= Task to carry out =
Can you copy out the data exactly? Leave the images out.

--------------------------------

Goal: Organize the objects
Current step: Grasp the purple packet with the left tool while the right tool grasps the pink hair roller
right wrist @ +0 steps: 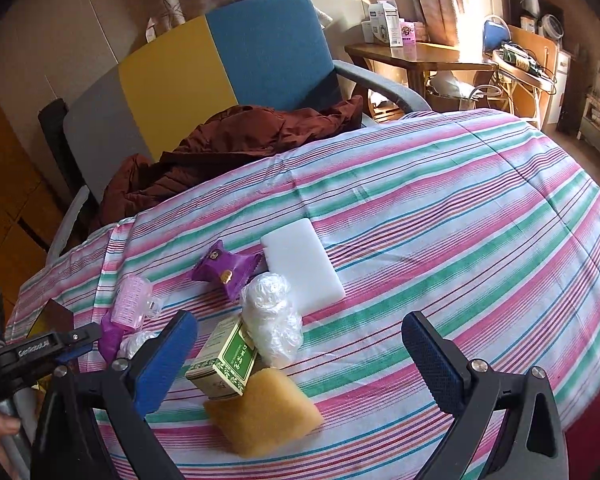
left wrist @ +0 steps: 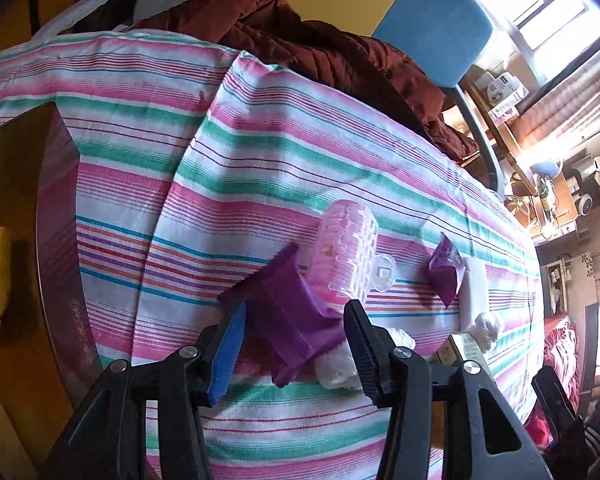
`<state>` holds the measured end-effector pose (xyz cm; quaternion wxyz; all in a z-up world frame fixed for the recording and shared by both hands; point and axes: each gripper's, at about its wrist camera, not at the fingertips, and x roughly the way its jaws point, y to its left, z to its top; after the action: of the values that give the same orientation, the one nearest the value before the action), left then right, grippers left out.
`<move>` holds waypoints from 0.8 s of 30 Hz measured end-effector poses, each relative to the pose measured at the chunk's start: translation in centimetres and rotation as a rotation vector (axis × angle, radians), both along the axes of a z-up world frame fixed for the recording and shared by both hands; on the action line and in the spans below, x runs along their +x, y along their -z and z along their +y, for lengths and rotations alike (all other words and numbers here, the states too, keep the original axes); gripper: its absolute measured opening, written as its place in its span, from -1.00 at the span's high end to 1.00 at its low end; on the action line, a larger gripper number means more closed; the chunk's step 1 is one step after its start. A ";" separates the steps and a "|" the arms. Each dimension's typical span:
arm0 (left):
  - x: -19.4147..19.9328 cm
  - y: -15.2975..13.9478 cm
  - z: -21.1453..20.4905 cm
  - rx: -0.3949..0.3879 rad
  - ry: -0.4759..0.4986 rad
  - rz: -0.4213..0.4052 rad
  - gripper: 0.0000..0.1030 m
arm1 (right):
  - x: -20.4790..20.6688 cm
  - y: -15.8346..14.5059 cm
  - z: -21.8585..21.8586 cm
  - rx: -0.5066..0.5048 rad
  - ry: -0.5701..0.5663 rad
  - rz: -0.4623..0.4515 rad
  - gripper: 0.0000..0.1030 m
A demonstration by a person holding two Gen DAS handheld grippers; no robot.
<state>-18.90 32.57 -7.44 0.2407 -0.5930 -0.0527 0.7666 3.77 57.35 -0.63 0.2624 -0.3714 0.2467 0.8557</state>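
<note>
In the left wrist view my left gripper is shut on a purple packet, low over the striped tablecloth. The packet leans against a clear pink plastic case. A second purple packet and a white slab lie to the right. From the right wrist view the left gripper shows at the left edge with the packet at its tips. My right gripper stands wide open above a green box, a yellow sponge and a plastic-wrapped roll, touching none.
A brown jacket lies on a grey, yellow and blue chair behind the table. A dark red box sits at the cloth's left edge. Crumpled clear plastic lies by the left fingers. A cluttered side table stands by the window.
</note>
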 end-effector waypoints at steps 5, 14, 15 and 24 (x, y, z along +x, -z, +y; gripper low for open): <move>-0.8 1.1 0.2 -0.006 -0.024 -0.017 -0.05 | 0.0 0.0 -0.1 -0.007 -0.010 0.002 -0.99; 1.3 1.0 1.7 -0.106 0.105 0.110 0.13 | -0.2 0.2 -0.2 -0.008 -0.016 -0.012 -0.99; 1.6 0.9 1.6 -0.111 0.122 0.130 0.20 | -0.2 0.2 -0.2 -0.008 -0.019 -0.011 -0.99; 5.9 -2.9 -1.5 -0.053 0.239 0.302 0.23 | -0.8 -0.2 -1.8 0.030 -0.092 0.015 -0.95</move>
<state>-12.99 31.05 -4.54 0.3195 -0.4793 0.0753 0.8139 2.98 55.59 -0.39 0.2266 -0.3721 0.2182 0.8733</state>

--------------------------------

= Answer to this task =
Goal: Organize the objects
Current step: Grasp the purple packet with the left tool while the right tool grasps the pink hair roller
right wrist @ +0 steps: 
left wrist @ +0 steps: 
`<state>` holds the measured end-effector pose (xyz cm; quaternion wxyz; all in a z-up world frame fixed for the recording and shared by both hands; point and axes: each gripper's, at about its wrist camera, not at the fingertips, and x roughly the way its jaws point, y to its left, z to its top; after the action: of the values that give the same orientation, the one nearest the value before the action), left then right, grippers left out.
`<move>` holds waypoints from 0.8 s of 30 Hz measured end-effector poses, each relative to the pose measured at the chunk's start: translation in centimetres and rotation as a rotation vector (axis × angle, radians), both along the axes of a z-up world frame fixed for the recording and shared by both hands; on the action line and in the spans below, x runs along their +x, y along their -z and z along their +y, for lengths and rotations alike (all other words and numbers here, the states too, keep the original axes); gripper: its absolute measured opening, written as its place in its span, from -1.00 at the span's high end to 1.00 at its low end; on the action line, a larger gripper number means more closed; the chunk's step 1 is one step after its start. A ";" separates the steps and a "|" the arms. Each dimension's typical span:
arm0 (left):
  - x: -19.4147..19.9328 cm
  - y: -15.2975..13.9478 cm
  - z: -21.1453..20.4905 cm
  - rx: -0.3949..0.3879 rad
  - ry: -0.4759..0.4986 rad
  - rz: -0.4213..0.4052 rad
  - gripper: 0.0000..0.1030 m
arm1 (right):
  - x: -20.4790..20.6688 cm
  - y: -15.8346..14.5059 cm
  - z: -21.8585..21.8586 cm
  - rx: -0.5066..0.5048 rad
  - ry: -0.5701..0.5663 rad
  - rz: -0.4623..0.4515 rad
  - gripper: 0.0000..0.1030 m
A demonstration by a person holding two Gen DAS handheld grippers; no robot.
<state>-18.90 32.57 -7.44 0.2407 -0.5930 -0.0527 0.7666 3.77 57.35 -0.63 0.2624 -0.3714 0.2467 0.8557</state>
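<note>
In the left wrist view my left gripper is shut on a purple packet, low over the striped tablecloth. The packet leans against a clear pink plastic case. A second purple packet and a white slab lie to the right. From the right wrist view the left gripper shows at the left edge with the packet at its tips. My right gripper stands wide open above a green box, a yellow sponge and a plastic-wrapped roll, touching none.
A brown jacket lies on a grey, yellow and blue chair behind the table. A dark red box sits at the cloth's left edge. Crumpled clear plastic lies by the left fingers. A cluttered side table stands by the window.
</note>
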 end-effector waypoints at steps 5, 14, 15 and 24 (x, y, z along +x, -z, +y; gripper low for open): <move>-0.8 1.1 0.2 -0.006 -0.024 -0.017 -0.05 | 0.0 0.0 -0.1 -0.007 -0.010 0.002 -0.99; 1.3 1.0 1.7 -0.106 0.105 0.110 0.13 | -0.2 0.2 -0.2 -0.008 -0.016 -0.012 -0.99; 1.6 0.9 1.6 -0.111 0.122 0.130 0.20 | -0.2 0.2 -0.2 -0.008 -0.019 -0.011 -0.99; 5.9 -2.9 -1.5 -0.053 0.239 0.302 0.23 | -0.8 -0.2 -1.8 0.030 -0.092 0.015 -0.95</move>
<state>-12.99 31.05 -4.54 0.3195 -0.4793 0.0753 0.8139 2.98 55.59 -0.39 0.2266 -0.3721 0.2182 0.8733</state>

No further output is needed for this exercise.